* _EXERCISE REQUIREMENTS_
The lines from the top of the material through the line with "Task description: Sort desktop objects" are to be set down exactly. Leave the pictures out.

* _EXERCISE DATA_
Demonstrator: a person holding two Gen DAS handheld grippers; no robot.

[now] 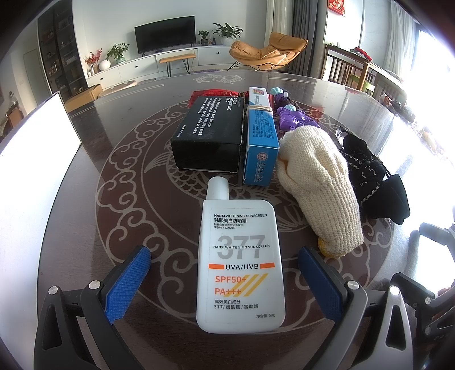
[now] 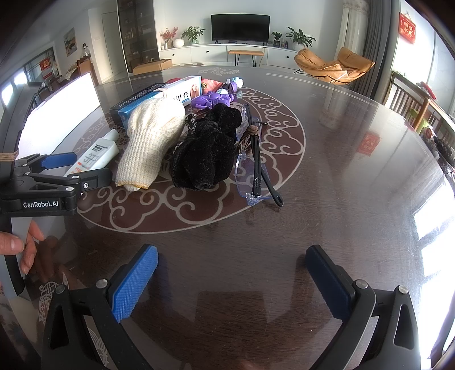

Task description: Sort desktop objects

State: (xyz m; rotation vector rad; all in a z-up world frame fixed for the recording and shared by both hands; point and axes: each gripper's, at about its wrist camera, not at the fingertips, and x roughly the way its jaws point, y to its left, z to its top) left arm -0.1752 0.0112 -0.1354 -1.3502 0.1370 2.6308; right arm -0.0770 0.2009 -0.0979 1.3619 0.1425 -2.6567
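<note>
Sunscreen bottle (image 1: 240, 267) between released left claw (image 1: 224, 280), knit glove (image 1: 318, 187) beside, right claw (image 2: 231, 284) released

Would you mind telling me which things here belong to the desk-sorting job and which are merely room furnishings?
Job:
white flat sunscreen bottle, between the open left claw
black cardboard box
blue carton
cream knitted glove
black fuzzy fabric item
purple plastic toy
clear safety glasses

Furnishings:
black television
orange lounge chair
potted plants
</note>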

* _WRITTEN REPLY_
Demonstrator: a person holding two Gen DAS handheld grippers; no robot.

[now] 
[now] 

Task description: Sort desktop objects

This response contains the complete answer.